The underlying funds also play a role in the overall cost. Fund companies such as Vanguard Group and T. Rowe Price build their target-date funds entirely out of their own firm’s offerings. But other firms, including Voya Investment Management, Principal Global Investors, and Charles Schwab, have an open-architecture approach that allows them to include funds from any firm. That sounds like it would be advantageous for the investor, but that’s not always the case.

A recent paper co-authored by Martin Gruber, an emeritus professor of finance at New York University, found that target-date fund managers often picked funds that helped their firm’s own objectives at the expense of potentially lower returns. Sometimes that meant picking their own higher-cost fund over a cheaper alternative, or picking a younger, smaller fund from their own stable over one with a longer record—both of which led to underperformance. “For most people who don’t want to get too involved, target-date funds make sense, but they can’t just say it’s a good investment. They have to shop around,” Gruber told Barron’s.

It’s not easy to comparison-shop, though, in part because fund firms differ in their views about the right asset allocation and how it shifts over time. Some funds also invest in a more diverse array of assets, which can throw off price comparisons. And some target-date funds are index only, while others are all active, or a mix. All of this is reflected in the spectrum of median expense ratios for target-date series that range from as little as 0.08% to as high as 0.85%, according to Morningstar.

Take the Voya Solution series. About 80% of its underlying funds are active, contributing to its higher-than-average median expense ratio. But the fund series is also pricier than other rivals that use active funds, like the John Hancock Multimanager Lifetime series and T. Rowe Price’s Retirement Series. Voya uses both its own funds and subadvised funds, including a multimanager international fund that adds to its costs, says Morningstar analyst Jeff Holt.

But Susan Viston, Voya’s senior vice president on its multi-asset team, says the additional cost is “worth it” for providing diversification across asset managers. She adds that the company has introduced two cheaper iterations over the years: the Voya Target Retirement Fund series, which includes a mix of passive and active funds, and another all-passive Voya Index Solution series, which costs 0.18%.
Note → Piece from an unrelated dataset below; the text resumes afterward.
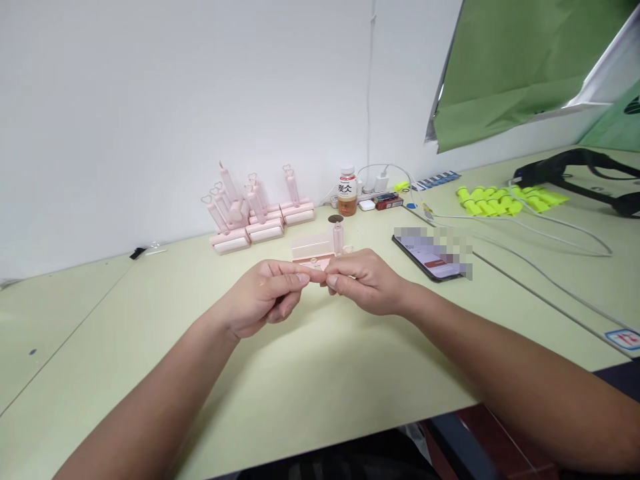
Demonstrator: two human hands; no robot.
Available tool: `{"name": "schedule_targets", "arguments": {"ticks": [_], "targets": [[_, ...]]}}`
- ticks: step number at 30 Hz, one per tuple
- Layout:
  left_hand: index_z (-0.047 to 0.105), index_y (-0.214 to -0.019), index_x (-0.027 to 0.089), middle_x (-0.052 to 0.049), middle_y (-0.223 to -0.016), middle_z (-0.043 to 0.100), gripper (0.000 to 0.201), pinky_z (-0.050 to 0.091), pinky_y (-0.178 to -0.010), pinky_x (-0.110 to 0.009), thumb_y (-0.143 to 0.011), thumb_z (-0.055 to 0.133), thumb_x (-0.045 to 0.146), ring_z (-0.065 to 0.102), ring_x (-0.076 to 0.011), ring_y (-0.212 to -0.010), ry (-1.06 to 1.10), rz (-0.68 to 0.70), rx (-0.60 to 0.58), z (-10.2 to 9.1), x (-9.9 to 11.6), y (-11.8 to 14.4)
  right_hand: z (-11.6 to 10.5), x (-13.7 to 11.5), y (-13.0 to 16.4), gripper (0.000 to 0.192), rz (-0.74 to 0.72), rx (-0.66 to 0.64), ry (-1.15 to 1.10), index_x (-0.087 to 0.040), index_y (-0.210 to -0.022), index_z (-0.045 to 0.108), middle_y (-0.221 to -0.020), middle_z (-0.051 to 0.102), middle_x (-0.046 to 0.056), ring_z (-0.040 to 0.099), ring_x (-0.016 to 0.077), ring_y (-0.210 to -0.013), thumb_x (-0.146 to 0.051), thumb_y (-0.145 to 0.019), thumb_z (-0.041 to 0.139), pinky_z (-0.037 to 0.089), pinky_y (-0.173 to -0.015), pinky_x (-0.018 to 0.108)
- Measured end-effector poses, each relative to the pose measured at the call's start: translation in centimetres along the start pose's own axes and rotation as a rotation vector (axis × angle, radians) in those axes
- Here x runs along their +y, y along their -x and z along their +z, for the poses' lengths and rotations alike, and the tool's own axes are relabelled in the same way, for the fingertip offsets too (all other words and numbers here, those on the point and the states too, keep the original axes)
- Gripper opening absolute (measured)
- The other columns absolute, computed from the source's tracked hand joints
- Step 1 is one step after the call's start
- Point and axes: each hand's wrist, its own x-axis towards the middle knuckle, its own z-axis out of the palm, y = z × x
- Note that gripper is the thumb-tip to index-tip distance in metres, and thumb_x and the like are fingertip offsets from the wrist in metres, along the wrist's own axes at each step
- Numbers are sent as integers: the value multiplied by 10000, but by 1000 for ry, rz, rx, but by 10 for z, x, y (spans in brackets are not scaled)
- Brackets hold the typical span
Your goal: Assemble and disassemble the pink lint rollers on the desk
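Observation:
My left hand (267,293) is above the table, index finger stretched to the right and the thumb pressed against it; the other fingers curl under. My right hand (367,280) pinches around the tip of that index finger. Anything small between the fingers is hidden. Just behind the hands lies an open pale pink case (313,248), partly covered by them. A clear pink cylinder-shaped piece (339,238) stands upright at its right end.
Several pink cases with upright handles (257,210) stand along the wall. Right of them are a drink bottle (347,192), a white earbud case (367,205), a phone (430,257), white cables (550,247), yellow pieces (493,200) and a black object (575,167).

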Motion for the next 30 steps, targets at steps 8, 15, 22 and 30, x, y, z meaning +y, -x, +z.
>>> {"name": "schedule_targets", "arguments": {"ticks": [8,15,22,30], "targets": [[686,-1188,242,35,-557,506,356,345,-535,-232,-864,539,223,422,-104,-515,-722,494,153,-3,-4,2,1,-5,-2,308,70,-9,7,-179,-637,566,-535,515,-43,463,83,-513,-257,-926,497,358,-526,196],[670,-667,204,-4,-566,523,205,290,-524,-268,-708,503,92,421,-129,-519,-1216,790,173,-20,13,12,2,-2,-2,315,118,-79,141,-178,-569,485,-510,435,-55,373,71,-477,-217,-881,515,302,-498,208],[565,-721,190,-9,-639,523,146,330,-552,-275,-846,493,214,447,-138,-562,-1225,579,412,-46,27,-30,4,0,-3,320,164,-96,127,-178,-566,448,-514,424,-54,362,69,-479,-225,-876,509,287,-501,209],[368,-1458,188,-127,-1462,401,767,399,-1016,-407,-709,493,76,425,-310,-1289,-1467,295,624,-106,69,-156,12,-2,-3,294,191,-167,57,-172,-582,463,-561,507,-31,440,78,-525,-216,-871,493,303,-528,221]]}}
Some funds are expensive even when they invest entirely in cheap exchange-traded funds. Of the 22 target-date funds Morningstar evaluates, State Farm LifePath series is the only one that gets a negative rating. The insurer has reduced fees in recent years by as much as 30 basis points and switched to an entirely passive approach. That has helped, but not enough. Though the fund invests in eight iShares ETFs, very similar to the BlackRock LifePath Index funds, the State Farm LifePath series charges 0.77%—about half a percentage point more than BlackRock’s series.
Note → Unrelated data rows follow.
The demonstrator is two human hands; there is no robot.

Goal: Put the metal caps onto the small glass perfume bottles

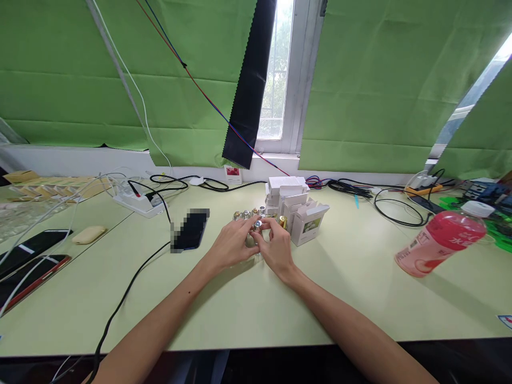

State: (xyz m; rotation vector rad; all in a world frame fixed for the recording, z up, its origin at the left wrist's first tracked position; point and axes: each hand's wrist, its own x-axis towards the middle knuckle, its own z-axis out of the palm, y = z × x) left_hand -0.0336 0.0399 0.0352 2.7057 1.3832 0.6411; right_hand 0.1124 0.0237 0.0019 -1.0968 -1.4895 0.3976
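Nestling between left hand (233,240) and right hand (277,245), a small silver-topped bottle (258,226), pinched by both.

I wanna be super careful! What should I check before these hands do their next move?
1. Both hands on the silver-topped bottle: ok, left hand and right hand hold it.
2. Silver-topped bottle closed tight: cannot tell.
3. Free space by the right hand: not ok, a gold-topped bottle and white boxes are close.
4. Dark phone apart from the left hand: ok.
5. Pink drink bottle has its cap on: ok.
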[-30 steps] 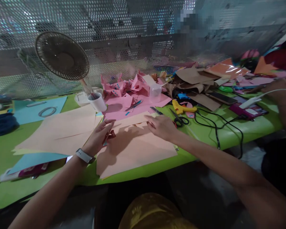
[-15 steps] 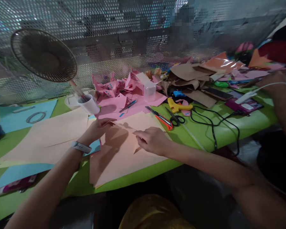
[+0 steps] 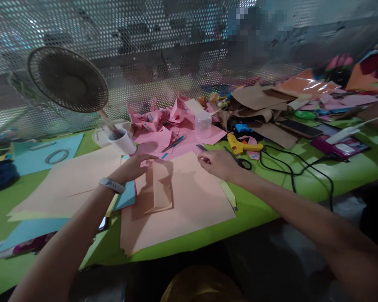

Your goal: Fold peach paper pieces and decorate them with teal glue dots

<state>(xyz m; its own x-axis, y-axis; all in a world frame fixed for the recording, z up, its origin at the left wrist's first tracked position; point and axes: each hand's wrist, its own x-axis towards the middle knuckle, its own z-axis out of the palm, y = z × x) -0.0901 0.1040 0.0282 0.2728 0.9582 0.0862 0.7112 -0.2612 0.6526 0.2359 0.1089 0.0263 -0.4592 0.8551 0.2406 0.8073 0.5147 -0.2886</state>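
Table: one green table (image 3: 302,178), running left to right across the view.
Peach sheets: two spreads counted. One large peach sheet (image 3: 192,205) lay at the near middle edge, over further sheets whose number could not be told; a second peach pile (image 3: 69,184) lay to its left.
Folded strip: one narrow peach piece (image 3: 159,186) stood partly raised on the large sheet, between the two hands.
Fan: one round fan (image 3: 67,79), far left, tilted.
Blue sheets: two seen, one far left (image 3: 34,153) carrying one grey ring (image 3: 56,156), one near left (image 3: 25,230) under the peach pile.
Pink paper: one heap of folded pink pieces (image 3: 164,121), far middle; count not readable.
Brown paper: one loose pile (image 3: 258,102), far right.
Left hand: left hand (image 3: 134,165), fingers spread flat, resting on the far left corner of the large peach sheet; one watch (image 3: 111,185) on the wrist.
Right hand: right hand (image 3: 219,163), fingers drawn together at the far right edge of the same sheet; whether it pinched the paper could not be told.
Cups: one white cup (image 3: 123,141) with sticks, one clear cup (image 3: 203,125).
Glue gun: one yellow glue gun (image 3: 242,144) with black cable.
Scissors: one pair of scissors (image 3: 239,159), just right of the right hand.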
Corey Schieler, director of mutual funds at State Farm, admits that investors could buy the BlackRock fund directly for less but says State Farm’s agents offer small investors counsel, and the fees partly reflect the higher cost of servicing smaller investors; the average account size is $25,000. “Everyone can go to the gym on their own, but some people hire a trainer and pay for that motivation and keeping them on track with the goals,” he says. “We typically serve a more middle-market consumer, which doesn’t get addressed by the financial advisor and doesn’t have the wherewithal to do it in a self-directed way through Vanguard.”

Since most target-date funds are held within retirement plans, it’s harder for investors to push plan sponsors to change. But target-date funds have evolved, with newer and cheaper versions.

Saving a quarter or half a percentage point adds up, especially over several decades of retirement savings.

“THERE IS A LOT of inertia in this business. If a fund firm can get someone to pay an extra 1% and sit in that for 20 years, there is a lot of money at stake,” Jones of Financial Engines says. “Though we are seeing price compression, it is uneven. The extended bull market has made people complacent. When the market goes down, investors tend to turn more fee-conscious.”

Perhaps that will be a small ray of light in a bear market for investors who have not yet seen the benefits of the low-fee movement.